-------- Raw data
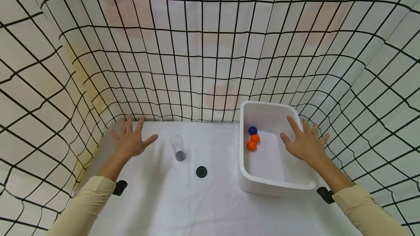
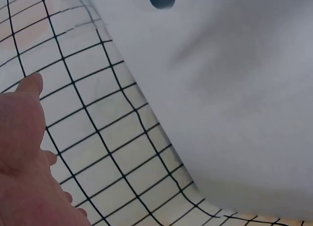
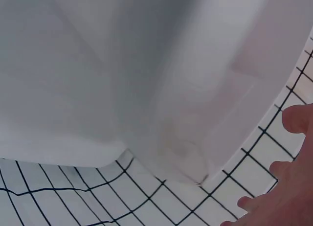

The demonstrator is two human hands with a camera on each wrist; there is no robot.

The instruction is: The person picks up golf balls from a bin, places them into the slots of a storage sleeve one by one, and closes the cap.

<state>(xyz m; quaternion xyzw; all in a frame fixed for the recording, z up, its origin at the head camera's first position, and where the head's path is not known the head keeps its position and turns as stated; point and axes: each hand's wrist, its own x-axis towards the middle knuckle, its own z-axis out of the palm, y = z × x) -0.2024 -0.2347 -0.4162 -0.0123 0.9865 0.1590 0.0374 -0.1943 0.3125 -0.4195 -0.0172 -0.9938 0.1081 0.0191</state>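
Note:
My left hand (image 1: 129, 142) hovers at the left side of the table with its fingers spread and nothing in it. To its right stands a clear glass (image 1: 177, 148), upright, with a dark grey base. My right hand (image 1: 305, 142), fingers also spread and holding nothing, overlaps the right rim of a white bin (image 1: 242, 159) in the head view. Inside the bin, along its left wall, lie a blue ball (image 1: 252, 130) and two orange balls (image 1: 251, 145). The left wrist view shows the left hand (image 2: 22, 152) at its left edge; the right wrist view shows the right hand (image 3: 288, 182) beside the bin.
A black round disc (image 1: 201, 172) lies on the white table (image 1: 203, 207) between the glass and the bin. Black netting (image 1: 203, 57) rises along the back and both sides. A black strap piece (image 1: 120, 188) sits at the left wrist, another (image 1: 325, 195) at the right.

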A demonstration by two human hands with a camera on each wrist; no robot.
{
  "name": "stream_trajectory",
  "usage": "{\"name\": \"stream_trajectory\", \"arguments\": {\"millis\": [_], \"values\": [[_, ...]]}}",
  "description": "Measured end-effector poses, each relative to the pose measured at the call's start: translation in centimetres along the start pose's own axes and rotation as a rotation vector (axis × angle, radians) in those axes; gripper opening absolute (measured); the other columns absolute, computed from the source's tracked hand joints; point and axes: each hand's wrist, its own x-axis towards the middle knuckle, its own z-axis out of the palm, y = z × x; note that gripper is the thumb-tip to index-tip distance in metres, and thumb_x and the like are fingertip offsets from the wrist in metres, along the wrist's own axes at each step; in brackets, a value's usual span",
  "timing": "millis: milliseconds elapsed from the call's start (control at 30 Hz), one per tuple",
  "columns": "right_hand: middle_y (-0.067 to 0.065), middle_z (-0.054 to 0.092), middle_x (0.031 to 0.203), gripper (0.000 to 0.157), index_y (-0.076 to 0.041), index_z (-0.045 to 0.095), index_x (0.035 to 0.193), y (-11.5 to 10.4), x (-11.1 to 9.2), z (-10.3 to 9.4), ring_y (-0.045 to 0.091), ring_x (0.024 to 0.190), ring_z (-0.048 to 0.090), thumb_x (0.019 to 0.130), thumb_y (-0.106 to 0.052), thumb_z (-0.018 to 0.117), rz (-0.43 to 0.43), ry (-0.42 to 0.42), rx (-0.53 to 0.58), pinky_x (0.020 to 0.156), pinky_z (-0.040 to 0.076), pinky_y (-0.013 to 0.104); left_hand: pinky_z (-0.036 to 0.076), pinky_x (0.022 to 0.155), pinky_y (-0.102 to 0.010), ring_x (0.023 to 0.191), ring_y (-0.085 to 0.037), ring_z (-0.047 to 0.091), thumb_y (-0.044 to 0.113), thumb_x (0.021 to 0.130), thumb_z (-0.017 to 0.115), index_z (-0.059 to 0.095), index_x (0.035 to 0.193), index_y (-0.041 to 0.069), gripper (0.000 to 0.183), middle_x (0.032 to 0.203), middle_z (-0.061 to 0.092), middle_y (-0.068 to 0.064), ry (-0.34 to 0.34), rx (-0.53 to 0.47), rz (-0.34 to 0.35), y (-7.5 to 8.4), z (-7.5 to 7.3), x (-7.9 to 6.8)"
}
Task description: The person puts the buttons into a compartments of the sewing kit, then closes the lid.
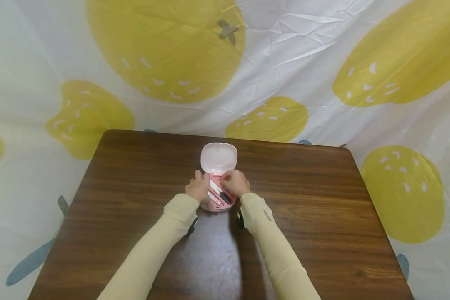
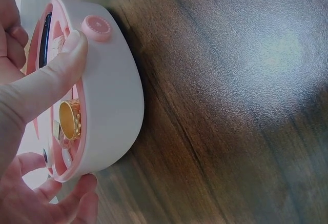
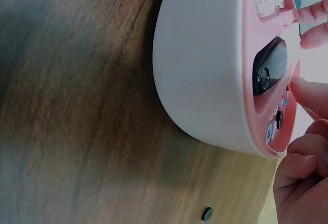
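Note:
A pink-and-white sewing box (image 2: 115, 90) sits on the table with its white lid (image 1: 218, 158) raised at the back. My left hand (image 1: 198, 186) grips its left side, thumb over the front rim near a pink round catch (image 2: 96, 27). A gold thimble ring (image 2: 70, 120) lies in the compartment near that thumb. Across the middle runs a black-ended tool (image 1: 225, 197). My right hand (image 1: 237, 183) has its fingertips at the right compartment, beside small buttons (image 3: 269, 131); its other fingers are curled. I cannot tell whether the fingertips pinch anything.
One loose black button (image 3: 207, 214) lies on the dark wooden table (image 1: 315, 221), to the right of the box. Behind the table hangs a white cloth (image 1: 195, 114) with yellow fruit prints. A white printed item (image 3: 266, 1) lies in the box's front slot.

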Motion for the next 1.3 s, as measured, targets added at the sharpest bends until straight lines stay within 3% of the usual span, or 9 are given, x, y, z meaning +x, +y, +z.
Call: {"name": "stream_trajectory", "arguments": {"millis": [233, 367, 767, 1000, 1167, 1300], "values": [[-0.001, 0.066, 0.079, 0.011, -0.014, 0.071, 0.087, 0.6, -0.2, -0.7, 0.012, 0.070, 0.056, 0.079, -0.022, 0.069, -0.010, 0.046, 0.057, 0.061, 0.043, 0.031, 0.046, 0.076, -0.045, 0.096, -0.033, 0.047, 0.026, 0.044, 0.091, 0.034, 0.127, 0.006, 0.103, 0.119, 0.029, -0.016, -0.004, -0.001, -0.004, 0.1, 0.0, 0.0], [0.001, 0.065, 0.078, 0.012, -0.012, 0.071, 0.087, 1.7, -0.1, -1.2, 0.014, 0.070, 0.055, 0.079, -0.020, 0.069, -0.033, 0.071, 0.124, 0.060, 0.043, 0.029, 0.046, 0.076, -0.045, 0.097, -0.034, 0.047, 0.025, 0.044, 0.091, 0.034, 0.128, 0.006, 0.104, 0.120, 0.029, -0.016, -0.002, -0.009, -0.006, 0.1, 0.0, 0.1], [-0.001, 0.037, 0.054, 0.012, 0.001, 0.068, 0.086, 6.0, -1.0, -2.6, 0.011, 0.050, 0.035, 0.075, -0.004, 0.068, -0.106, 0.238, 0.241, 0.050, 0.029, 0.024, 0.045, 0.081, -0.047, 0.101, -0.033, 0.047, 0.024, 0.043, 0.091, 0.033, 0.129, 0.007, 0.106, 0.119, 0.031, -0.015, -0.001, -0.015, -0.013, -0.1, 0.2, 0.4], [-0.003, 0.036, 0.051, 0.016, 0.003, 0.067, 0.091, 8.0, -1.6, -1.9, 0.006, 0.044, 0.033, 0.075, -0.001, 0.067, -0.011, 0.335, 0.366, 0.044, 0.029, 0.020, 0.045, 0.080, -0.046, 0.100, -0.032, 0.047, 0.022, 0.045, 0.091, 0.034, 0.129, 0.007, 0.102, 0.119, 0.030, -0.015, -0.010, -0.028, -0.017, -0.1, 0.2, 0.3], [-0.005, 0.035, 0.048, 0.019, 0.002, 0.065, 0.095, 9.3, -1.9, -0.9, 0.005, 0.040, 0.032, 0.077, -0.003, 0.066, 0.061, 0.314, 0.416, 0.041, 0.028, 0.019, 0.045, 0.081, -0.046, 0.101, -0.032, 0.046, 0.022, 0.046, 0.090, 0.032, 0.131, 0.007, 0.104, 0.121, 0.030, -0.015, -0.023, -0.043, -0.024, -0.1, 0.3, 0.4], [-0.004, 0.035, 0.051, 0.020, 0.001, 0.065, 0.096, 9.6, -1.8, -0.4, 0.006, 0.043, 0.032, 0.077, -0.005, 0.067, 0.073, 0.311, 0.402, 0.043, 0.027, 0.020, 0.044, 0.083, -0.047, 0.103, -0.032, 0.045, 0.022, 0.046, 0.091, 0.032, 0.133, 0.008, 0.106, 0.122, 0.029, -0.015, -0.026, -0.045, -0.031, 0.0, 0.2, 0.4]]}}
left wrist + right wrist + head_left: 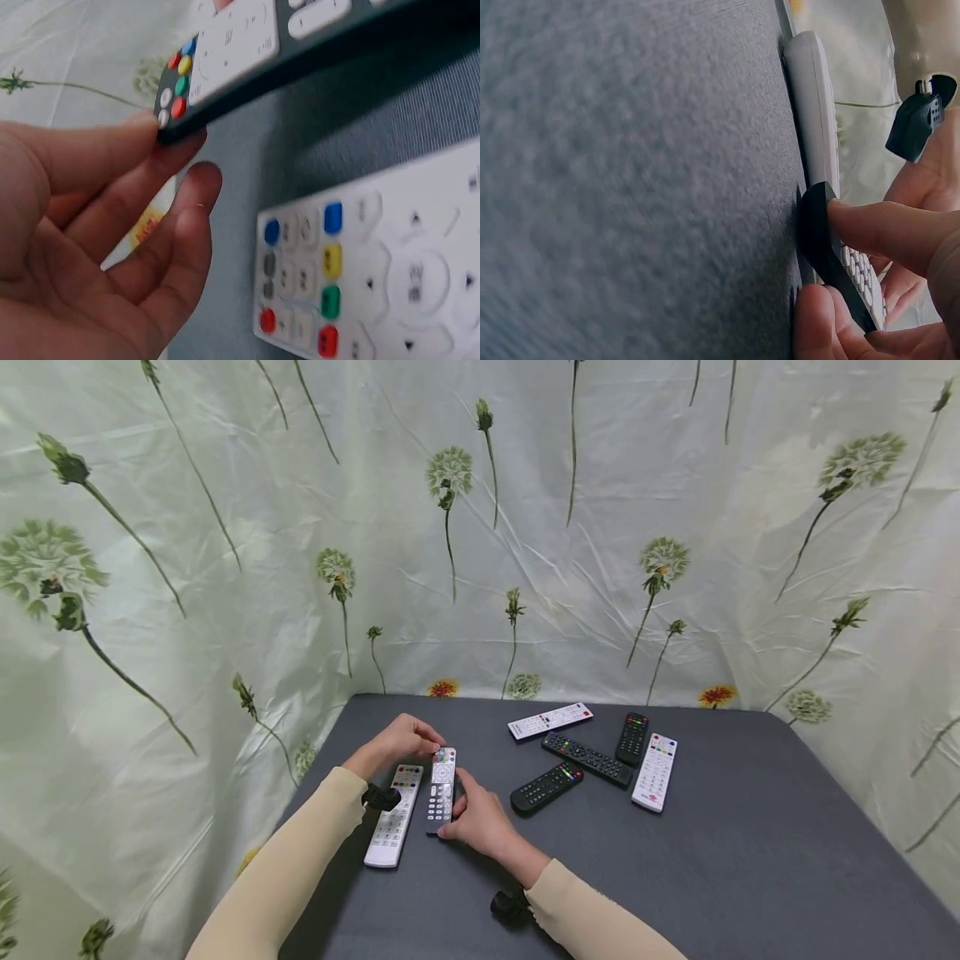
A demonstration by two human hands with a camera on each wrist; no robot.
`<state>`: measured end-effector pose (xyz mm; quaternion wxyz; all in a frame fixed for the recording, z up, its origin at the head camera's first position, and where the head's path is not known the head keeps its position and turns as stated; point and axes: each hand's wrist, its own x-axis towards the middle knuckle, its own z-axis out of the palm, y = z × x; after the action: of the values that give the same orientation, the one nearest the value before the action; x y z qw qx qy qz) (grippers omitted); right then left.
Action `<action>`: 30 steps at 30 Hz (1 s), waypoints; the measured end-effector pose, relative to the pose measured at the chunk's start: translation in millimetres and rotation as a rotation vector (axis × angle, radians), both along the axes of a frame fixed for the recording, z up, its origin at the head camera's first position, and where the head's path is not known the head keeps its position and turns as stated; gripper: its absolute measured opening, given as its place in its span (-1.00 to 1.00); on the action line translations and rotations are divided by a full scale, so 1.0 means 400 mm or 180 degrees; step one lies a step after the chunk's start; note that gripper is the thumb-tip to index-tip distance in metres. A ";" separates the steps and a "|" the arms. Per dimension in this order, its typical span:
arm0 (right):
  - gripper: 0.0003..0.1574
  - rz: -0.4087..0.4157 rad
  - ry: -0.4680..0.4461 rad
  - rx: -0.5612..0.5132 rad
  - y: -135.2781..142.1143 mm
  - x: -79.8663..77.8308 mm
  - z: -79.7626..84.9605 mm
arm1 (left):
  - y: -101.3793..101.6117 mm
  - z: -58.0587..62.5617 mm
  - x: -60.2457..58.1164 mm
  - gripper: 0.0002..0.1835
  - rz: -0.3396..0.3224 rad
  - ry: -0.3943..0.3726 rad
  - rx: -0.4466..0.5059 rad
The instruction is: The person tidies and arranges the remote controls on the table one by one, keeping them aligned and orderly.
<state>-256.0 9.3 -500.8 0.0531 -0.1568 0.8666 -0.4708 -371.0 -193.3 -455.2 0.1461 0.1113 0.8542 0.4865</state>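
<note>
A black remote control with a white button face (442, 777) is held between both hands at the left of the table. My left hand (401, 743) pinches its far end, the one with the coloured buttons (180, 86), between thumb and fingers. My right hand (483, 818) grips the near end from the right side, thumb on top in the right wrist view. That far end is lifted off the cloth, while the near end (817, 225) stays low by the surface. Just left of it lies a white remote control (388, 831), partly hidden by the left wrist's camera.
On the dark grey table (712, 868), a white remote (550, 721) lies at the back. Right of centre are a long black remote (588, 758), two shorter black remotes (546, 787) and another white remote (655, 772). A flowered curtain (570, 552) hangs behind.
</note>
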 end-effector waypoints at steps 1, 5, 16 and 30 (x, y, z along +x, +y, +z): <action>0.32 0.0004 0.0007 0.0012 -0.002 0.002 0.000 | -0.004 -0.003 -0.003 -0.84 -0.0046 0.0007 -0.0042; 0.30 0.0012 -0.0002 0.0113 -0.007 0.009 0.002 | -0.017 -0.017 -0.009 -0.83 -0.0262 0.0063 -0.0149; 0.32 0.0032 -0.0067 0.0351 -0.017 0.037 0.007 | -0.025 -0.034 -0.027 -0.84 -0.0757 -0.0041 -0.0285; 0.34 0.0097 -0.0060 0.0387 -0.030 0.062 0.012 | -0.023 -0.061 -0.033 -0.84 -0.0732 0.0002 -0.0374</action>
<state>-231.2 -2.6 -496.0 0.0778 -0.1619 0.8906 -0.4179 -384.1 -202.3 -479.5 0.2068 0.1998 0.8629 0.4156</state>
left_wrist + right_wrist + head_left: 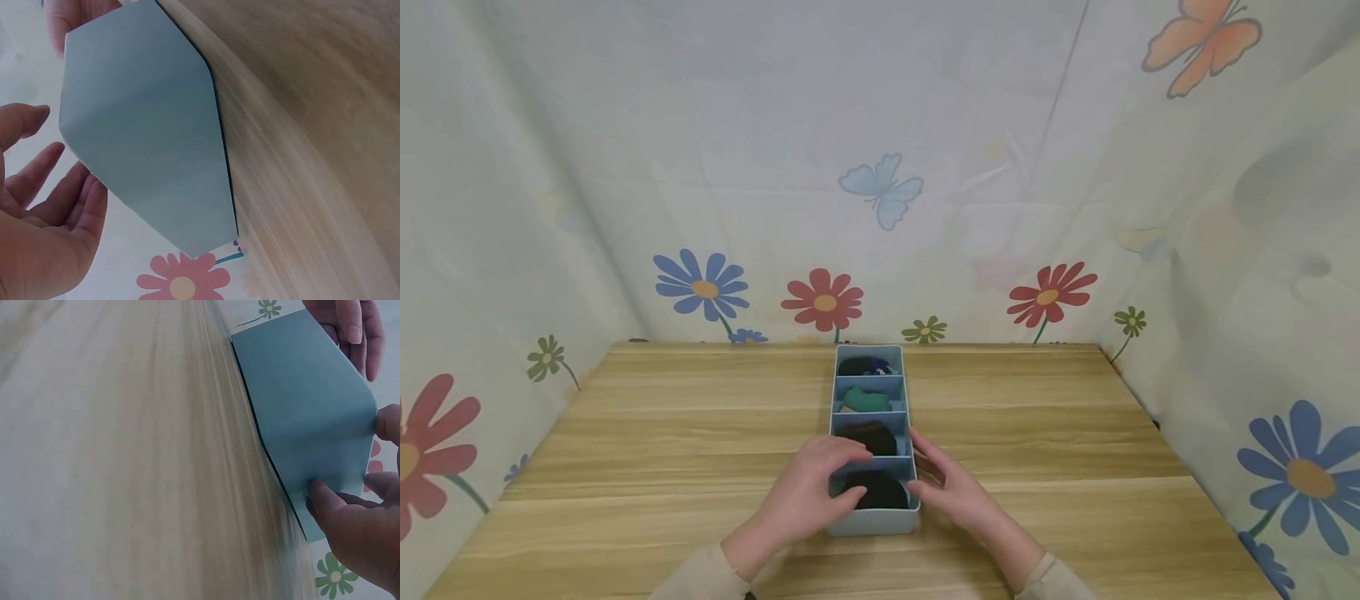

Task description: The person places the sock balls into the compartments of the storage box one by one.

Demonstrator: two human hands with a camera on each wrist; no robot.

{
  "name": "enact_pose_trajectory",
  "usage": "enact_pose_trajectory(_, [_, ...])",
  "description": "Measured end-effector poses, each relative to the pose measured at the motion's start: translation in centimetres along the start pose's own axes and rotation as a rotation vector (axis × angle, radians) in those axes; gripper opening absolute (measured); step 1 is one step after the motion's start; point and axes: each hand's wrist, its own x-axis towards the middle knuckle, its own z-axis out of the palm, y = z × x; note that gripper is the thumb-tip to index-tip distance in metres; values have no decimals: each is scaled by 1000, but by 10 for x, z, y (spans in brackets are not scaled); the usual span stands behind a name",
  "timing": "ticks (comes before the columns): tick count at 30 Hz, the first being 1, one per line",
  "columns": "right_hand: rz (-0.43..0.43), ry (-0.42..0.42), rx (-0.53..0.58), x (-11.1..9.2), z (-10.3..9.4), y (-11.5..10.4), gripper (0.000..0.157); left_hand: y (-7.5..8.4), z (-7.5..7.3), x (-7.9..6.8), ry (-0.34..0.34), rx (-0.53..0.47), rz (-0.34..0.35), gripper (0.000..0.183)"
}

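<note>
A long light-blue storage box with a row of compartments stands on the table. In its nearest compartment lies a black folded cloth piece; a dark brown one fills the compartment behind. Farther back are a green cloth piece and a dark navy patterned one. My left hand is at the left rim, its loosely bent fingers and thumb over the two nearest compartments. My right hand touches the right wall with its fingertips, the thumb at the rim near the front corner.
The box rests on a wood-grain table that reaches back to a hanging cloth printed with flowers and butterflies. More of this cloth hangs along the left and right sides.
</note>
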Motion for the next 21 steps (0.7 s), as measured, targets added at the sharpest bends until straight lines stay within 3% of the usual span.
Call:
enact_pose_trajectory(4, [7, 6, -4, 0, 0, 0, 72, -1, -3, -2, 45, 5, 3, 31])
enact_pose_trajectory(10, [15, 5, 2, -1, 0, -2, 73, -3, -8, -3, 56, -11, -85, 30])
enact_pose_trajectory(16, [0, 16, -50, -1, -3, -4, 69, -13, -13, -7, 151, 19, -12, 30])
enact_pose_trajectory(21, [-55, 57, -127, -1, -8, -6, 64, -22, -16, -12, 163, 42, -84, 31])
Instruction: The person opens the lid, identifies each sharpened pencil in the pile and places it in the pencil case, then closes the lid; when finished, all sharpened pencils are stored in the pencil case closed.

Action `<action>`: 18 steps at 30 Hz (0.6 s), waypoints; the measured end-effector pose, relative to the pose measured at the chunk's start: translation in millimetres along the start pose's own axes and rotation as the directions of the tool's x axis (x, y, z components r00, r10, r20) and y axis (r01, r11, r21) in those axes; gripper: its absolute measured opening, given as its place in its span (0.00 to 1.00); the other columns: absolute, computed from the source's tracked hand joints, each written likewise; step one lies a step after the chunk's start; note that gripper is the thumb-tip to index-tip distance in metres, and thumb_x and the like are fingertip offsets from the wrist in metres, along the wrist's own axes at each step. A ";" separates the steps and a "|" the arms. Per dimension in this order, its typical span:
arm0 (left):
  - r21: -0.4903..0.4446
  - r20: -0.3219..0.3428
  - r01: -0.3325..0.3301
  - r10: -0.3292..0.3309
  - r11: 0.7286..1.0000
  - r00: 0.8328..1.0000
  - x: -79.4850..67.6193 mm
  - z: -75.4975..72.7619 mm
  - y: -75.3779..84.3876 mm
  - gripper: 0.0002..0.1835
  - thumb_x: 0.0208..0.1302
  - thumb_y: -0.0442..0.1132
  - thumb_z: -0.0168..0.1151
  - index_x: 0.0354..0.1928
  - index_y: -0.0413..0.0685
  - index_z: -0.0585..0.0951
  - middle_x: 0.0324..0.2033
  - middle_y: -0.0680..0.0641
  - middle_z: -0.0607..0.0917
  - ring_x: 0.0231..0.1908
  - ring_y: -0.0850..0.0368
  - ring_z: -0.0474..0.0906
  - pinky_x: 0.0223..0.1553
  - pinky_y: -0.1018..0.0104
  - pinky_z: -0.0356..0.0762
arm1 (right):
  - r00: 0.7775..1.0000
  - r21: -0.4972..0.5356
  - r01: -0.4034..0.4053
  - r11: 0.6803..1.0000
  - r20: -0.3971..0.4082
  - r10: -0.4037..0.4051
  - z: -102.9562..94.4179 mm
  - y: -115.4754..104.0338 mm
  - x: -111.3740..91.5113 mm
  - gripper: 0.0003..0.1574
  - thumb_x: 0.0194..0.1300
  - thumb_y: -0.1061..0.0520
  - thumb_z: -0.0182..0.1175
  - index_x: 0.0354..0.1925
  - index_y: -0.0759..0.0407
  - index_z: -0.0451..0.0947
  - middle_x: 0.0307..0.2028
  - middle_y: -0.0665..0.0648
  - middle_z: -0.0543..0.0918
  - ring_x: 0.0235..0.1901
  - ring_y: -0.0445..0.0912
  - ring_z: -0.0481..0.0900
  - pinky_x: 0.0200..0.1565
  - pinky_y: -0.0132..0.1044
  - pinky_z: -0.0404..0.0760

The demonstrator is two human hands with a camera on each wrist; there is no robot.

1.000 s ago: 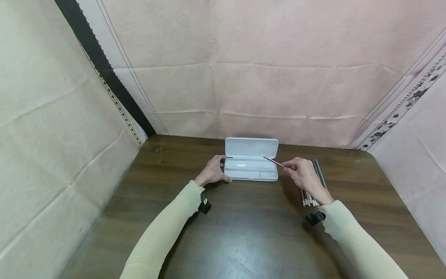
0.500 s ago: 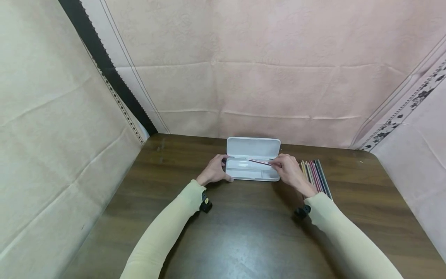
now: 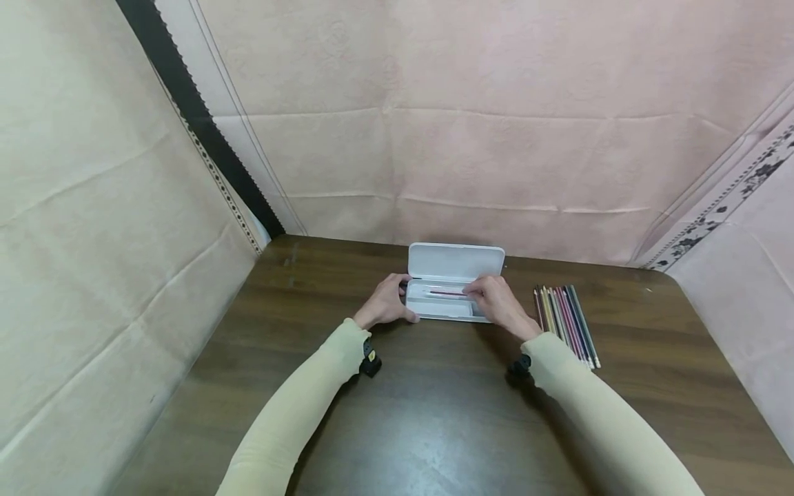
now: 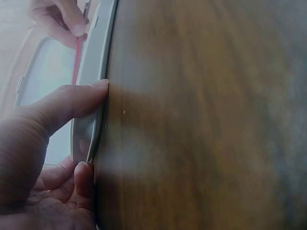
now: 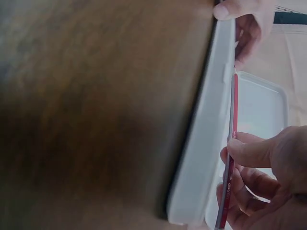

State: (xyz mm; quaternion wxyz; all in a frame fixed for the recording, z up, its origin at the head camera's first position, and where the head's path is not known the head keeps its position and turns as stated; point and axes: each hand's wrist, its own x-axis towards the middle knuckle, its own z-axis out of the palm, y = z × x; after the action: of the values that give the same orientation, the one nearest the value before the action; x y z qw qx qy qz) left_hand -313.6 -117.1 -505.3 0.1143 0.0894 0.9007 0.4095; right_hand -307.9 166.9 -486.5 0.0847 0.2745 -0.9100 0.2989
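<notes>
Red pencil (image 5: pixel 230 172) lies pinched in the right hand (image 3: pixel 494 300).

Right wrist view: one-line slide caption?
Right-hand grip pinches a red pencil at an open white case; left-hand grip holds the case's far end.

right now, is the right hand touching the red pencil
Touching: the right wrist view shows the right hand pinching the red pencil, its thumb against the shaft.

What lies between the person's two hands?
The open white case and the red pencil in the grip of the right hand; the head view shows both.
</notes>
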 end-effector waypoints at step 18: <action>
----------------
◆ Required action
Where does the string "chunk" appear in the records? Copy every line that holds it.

◆ Solution to the problem
Action `<action>`: 30 steps at 30 Hz (1 s), waypoints; the measured end-effector pose, relative to the pose measured at the chunk's start: translation in millimetres and rotation as a rotation vector (axis × angle, radians), both along the axes of a frame fixed for the recording, z up, its origin at the head camera's first position, and where the head's path is not known the head keeps its position and turns as stated; gripper: its absolute measured opening, given as its place in its span (-1.00 to 1.00); on the action line translations and rotations are divided by a full scale, so 1.0 means 400 mm or 180 degrees; step one lies a step after the chunk's start; note that gripper is the thumb-tip to index-tip distance in metres. A ";" separates the steps and a "|" the arms. Per dimension in this order, its typical span:
Action `<action>`: 18 steps at 30 Hz (0.6 s), waypoints; the measured end-effector pose, relative to the pose measured at the chunk's start: translation in millimetres along the start pose's own axes and rotation as the directions of the tool's x axis (x, y, z components r00, r10, r20) and y axis (r01, r11, r21) in those axes; gripper: its absolute measured opening, given as its place in its span (0.00 to 1.00); the other columns: absolute, computed from the source's tracked hand joints, each written likewise; step one lies a step after the chunk's start; note that gripper is the thumb-tip to index-tip distance in metres, and thumb_x and the like are fingertip offsets from the wrist in metres, along the wrist's own axes at each step. A ";" separates the steps and a "|" the arms. Per dimension in this order, its typical span:

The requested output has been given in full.